Everything from the line containing "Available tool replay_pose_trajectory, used" through the line containing "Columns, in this" in the listing below should be copied exactly, and nothing more.

--- Information provided ---

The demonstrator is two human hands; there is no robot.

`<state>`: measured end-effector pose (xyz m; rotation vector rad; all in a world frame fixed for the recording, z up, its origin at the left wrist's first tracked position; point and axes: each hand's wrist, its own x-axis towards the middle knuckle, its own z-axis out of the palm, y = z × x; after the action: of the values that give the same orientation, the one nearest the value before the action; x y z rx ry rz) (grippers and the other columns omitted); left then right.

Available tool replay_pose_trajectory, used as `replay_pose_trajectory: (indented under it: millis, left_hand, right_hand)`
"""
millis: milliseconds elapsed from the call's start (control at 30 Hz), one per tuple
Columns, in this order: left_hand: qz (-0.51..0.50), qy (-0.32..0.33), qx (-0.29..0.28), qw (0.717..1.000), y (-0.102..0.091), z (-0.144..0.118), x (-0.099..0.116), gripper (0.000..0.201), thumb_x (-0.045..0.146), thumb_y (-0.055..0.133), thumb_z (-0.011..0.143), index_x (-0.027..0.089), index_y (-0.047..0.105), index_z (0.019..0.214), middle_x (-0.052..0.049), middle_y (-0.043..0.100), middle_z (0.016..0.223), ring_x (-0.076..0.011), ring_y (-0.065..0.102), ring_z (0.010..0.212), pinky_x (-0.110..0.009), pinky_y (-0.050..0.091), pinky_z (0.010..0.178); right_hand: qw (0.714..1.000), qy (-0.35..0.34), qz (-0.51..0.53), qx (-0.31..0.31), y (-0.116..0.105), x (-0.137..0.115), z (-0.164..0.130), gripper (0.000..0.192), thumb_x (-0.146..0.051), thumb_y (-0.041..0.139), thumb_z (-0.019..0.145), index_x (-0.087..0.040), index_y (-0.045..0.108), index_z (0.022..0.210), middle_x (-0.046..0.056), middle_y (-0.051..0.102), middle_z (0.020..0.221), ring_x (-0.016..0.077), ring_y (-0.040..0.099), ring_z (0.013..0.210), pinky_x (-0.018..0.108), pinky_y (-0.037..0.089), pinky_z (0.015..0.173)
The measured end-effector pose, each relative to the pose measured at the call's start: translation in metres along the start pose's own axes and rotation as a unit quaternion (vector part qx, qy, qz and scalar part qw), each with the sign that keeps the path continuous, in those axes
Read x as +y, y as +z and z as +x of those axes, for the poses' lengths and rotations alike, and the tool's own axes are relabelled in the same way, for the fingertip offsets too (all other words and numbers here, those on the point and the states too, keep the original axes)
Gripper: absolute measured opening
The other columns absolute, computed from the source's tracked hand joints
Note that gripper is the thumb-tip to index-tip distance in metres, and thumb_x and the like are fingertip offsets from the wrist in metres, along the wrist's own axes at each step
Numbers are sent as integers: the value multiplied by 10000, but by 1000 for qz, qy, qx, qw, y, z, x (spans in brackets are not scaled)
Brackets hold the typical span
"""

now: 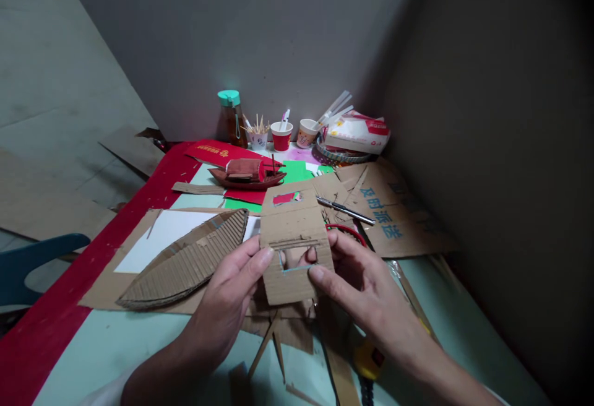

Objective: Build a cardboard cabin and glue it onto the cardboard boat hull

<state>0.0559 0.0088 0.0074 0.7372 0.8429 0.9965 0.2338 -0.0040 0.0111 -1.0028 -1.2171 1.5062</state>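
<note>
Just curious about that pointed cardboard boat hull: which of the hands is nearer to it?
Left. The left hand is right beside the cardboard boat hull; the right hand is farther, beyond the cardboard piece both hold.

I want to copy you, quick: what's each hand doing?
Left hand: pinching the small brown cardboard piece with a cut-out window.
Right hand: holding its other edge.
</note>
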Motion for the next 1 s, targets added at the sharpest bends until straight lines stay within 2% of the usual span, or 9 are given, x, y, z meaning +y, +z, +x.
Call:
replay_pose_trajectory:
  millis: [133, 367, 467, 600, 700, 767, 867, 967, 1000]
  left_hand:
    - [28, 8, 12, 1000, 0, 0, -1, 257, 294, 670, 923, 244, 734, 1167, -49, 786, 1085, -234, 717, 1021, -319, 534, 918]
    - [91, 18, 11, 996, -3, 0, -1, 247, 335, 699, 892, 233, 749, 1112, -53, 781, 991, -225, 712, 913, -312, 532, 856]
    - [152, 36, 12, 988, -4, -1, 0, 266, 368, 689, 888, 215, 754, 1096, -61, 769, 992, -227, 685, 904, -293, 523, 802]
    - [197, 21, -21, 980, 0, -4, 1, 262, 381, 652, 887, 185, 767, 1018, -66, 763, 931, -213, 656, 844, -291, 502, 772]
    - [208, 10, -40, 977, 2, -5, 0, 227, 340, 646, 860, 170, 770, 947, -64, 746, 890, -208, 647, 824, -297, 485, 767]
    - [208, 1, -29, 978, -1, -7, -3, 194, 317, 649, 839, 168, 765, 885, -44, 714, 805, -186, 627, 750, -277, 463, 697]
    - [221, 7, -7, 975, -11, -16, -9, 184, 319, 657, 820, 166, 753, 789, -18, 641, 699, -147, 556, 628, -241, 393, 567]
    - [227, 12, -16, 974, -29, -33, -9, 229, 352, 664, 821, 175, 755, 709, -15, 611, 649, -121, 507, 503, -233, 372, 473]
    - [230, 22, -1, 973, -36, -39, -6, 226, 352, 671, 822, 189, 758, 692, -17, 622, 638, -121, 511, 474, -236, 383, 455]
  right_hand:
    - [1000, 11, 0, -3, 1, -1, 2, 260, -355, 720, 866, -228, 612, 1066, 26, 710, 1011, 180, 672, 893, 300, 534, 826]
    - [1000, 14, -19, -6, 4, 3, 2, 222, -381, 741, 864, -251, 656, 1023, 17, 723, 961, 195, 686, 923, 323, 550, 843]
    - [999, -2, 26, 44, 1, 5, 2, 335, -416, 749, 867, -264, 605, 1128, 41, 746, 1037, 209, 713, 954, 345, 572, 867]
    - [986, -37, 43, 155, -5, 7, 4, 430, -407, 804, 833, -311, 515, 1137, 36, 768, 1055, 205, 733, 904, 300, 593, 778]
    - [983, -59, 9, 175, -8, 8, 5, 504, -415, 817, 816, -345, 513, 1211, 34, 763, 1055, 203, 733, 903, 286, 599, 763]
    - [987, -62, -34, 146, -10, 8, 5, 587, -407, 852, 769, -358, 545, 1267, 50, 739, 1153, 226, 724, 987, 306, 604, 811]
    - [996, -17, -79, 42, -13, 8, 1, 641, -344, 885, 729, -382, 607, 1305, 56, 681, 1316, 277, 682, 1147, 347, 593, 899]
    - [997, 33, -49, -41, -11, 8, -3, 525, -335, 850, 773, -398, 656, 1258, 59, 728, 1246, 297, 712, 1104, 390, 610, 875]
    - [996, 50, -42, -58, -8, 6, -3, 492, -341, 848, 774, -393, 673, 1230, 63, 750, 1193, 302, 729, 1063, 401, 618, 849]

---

- _Output below_
Available tool replay_pose_trajectory, used as `replay_pose_trajectory: (indented under it: millis, left_hand, right_hand)`
"""
millis: milliseconds elapsed from the call's start (control at 30 Hz), one per tuple
Columns, in this order: left_hand: qz (-0.51..0.50), qy (-0.32..0.33), qx (-0.29..0.28), qw (0.717..1.000), y (-0.102..0.091), z (-0.144..0.118), x (-0.099..0.116), gripper (0.000..0.201), thumb_x (-0.045..0.146), thumb_y (-0.055..0.133), thumb_z (-0.011..0.143), index_x (-0.027..0.089), index_y (-0.047..0.105), index_z (0.019..0.214), middle_x (-0.052..0.049), middle_y (-0.043..0.100), middle_z (0.016..0.223), ring_x (-0.076..0.011), ring_y (-0.065..0.102), ring_z (0.010..0.212), pinky_x (-0.110..0.009), pinky_y (-0.050..0.091), pinky_z (0.010..0.178); right_hand: qw (0.714..1.000), qy (-0.35..0.34), qz (-0.51..0.53), qx (-0.31..0.31), y (-0.116..0.105), x (-0.137..0.115), z (-0.164..0.130), gripper (0.000..0.192), thumb_x (-0.146..0.051), thumb_y (-0.041..0.139), thumb_z (-0.019..0.145), index_x (-0.087..0.040), index_y (-0.045..0.108), index_z (0.022..0.210), middle_x (-0.046..0.056), middle_y (-0.051..0.102), middle_z (0.020..0.221), ring_x (-0.016..0.077), ring_y (-0.040..0.099), ring_z (0.013..0.210), pinky_x (-0.018..0.108), pinky_y (-0.037..0.089), pinky_z (0.015..0.173)

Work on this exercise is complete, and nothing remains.